The Friday Five is a weekly Red Hat® blog post with 5 of the week's top news items and ideas from or about Red Hat and the technology industry. Consider it your weekly digest of things that caught our eye.
IN THE NEWS:
The New Stack - For Open Source, Software Foundations are the New Cathedrals
Diane Mueller, director of community development at Red Hat OpenShift, has been working within the open source community for 20 years, having experienced the rise of open source software development first hand. With this extensive experience comes a unique perspective on what can be done to improve the ways in which open source communities collaborate... Initiatives such as the Red Hat OpenShift Commons have also helped to create better work environments for open source developers as their communities and projects continue to evolve. "When trying to build OpenShift Commons, we created a new metaphor for what people think of as open source community models inspired by Eric Raymond's book The Cathedral and the Bazaar. In Raymond's view, the cathedral was the model of how proprietary software is created by a single entity, and the bazaar is how open source collectively gets developed." Mueller explained that foundations are becoming the new cathedrals, a model brought about by the continued commercialization of open source software... Requiring that gatekeepers, and foundation figureheads have the last say when involved in community discussion is something which Mueller began to refine by changing how OpenShift approached its open source community models, while detailing what other open source communities can do to improve their own: "Having everyone start off on a level playing field. That means no foundation fees. Within OpenShift Commons, there's a shared playing field for everybody to join, to be able to reach across and talk to someone from another aspect of the ecosystem without a barrier."
GOOD READ:
Red Hat Blog - The Open Organization: One year later
"When The Open Organization was published a year ago, I wasn't trying to claim that Red Hat had discovered some definitive answers to the questions digital disruption is raising. I recognized that our story–and the way we work every day–contributes something important to the dialog around it. And as I've spoken at conferences and with customers, partners, and associates about the book this past year, I've noticed one question keeps creeping up: "How do I get started?" My answer seems simple but it's worth repeating. The best and easiest place to start is with why your organization exists. Define it and clarify your mission, purpose, and values–beyond money, and establish internal consensus around it... Once people do understand the "why" and are bought in, then it's about "what" to do next, which centers around engagement.
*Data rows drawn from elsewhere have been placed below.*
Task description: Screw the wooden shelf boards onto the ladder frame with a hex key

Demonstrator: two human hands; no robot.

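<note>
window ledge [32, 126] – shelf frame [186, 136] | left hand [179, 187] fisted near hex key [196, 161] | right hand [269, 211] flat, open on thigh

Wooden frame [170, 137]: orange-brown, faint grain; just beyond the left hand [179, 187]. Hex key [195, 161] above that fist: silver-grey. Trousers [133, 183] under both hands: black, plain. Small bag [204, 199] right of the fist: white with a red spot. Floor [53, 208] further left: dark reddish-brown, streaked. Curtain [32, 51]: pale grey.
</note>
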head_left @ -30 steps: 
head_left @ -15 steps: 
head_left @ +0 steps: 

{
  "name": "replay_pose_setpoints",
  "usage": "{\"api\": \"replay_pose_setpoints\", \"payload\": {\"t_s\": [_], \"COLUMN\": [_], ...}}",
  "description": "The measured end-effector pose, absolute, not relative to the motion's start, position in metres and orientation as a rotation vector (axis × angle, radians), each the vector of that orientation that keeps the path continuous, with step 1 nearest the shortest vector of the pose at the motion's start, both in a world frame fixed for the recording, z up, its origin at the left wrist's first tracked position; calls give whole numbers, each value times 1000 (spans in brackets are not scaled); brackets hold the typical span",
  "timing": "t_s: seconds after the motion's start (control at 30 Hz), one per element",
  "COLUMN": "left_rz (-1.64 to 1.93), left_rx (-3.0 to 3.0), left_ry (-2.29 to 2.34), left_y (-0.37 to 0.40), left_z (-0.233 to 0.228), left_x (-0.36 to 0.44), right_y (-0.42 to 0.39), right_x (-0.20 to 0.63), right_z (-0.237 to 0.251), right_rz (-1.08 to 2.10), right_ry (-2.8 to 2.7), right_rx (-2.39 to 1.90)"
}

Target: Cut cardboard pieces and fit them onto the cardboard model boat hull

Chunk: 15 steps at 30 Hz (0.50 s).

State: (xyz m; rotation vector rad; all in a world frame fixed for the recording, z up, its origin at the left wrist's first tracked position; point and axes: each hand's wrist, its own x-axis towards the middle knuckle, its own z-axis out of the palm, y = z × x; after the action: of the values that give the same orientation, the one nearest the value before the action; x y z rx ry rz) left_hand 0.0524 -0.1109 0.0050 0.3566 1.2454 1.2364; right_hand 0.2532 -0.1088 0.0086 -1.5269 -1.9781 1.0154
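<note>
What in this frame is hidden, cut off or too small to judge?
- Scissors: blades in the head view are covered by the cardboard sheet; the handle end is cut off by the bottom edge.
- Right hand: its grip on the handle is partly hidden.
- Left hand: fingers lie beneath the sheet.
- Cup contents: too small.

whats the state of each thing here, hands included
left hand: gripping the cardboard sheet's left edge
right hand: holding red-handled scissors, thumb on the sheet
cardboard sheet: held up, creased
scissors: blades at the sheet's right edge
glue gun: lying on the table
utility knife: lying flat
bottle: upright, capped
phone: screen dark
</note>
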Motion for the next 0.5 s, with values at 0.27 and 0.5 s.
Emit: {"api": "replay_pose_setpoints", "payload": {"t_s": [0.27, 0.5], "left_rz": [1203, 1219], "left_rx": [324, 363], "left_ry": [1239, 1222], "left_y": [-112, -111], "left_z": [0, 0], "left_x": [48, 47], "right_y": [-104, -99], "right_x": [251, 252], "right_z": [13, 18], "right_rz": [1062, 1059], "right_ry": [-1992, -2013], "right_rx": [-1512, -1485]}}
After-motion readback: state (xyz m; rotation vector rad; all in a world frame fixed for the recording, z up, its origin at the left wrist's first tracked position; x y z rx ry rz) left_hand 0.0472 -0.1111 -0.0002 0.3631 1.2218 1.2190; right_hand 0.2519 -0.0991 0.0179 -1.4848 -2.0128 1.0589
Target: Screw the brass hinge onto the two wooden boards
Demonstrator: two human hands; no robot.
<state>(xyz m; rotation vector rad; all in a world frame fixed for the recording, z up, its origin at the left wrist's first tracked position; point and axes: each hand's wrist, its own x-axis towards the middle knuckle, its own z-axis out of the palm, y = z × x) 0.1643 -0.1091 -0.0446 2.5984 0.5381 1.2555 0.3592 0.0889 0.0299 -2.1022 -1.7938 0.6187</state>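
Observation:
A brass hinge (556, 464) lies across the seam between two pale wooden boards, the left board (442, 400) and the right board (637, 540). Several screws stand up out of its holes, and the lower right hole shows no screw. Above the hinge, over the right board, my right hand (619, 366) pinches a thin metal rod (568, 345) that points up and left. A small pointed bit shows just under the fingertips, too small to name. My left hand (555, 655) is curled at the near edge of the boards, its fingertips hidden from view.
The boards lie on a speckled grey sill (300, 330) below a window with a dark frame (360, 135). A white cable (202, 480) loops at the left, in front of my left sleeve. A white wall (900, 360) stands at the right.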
Leaders should engage people. Engagement can be as simple as surveying associates about their understanding of your company's strategy, and their role to support it. You can't figure out the "what" if you don't know what your people are thinking or feeling." —Jim Whitehurst, president and CEO, Red Hat
WATCH THE VIDEO:
Why attend the 2016 Red Hat Summit?
Red Hat Summit is the premier open source technology event to showcase the latest and greatest in cloud computing, platform, virtualization, middleware, storage, and systems management technologies. Wondering if you should attend? Hear from our attendees on why they see Summit as a valuable opportunity to learn, network, and experience open source innovation alongside thousands of peers. Then check out the agenda to see hundreds of breakout sessions and find out which topics are right for you.
IN THE NEWS:
GCN - Avoiding common hang-ups in DevOps pipelines
While the goal behind DevOps is to accelerate innovation and processes, not every aspect of a DevOps pipeline should be automated. In fact, there should be clear and defined manual steps in the pipeline, but they should be done with minimal manipulation to keep the process moving. For example, moving artifacts between isolated environments should be a manual process. However, many developers get hung-up on the belief that when artifacts are moved from one environment to the next, no additional testing needs to happen -- just deploy and be done with it. That's the wrong perspective. Drift can happen between environments, and unless each environment is created by code there is no guarantee that the tests run in one environment will generate the same results in another. The infrastructure team should incorporate manual processes into their pipelines and test as necessary. In disconnected environments, it will be necessary to run the same checks in each environment.
GOOD READ:
Linux.com - 5 Cloud, Big Data, and Networking Platforms to Kickstart Your Open Source Career
A decade ago, Red Hat CEO Jim Whitehurst predicted that open source tools and platforms would become pervasive in IT. Fast-forward to today, and that prediction has come true, with profound implications for the employment market. 'Today, it is almost impossible to name a major player in IT that has not embraced open source,' Whitehurst noted in a LinkedIn post. "Open source was initially adopted for low cost and lack of vendor lock-in, but customers have found that it also results in better innovation and more flexibility. Now it is pervasive, and it is challenging proprietary incumbents across technology categories." In particular, open source cloud, Big Data and networking platforms have flourished and the job market now places a premium on workers skilled in these areas. According to The Linux Foundation's 2016 Open Source Jobs Report, 51 percent of surveyed hiring managers say knowledge of OpenStack and CloudStack has a big impact on open source hiring decisions, followed by networking (21 percent), security experience (14 percent), and container skills (8 percent). The good news is that when it comes to five of the most in-demand open source platforms and tools–Hadoop, OpenStack, Apache Spark, OpenDaylight and Docker–there are fast tracks available for becoming skilled with them. In so doing, you can kickstart your open source career.